Data —
★ ★ ★ ★ ★
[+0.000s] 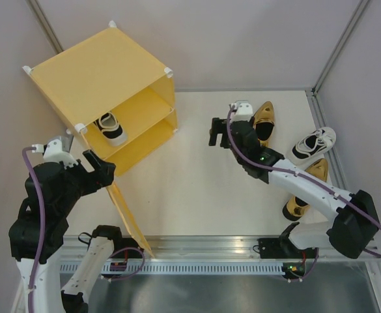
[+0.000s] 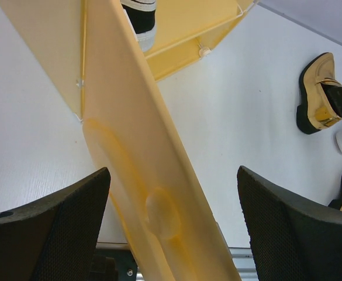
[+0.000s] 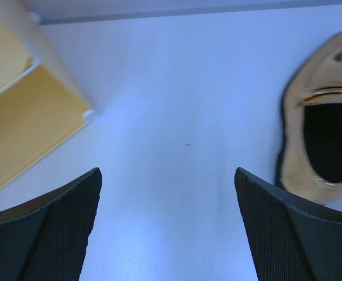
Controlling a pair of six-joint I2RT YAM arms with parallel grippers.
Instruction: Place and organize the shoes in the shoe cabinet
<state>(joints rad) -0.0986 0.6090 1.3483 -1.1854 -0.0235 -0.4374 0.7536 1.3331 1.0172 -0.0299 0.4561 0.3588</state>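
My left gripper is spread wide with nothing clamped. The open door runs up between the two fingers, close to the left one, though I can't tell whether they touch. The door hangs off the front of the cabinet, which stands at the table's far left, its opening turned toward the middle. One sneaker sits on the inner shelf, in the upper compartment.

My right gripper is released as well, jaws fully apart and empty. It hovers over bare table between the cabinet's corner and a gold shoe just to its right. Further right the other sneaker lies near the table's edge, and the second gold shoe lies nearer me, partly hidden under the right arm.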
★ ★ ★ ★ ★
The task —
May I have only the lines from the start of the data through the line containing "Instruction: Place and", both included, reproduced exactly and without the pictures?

Solution to this task —
[+0.000s] 
[+0.000s] 
[+0.000s] 
Controlling a pair of six-joint I2RT YAM arms with parallel grippers.
Instruction: Place and organize the shoes in the shoe cabinet

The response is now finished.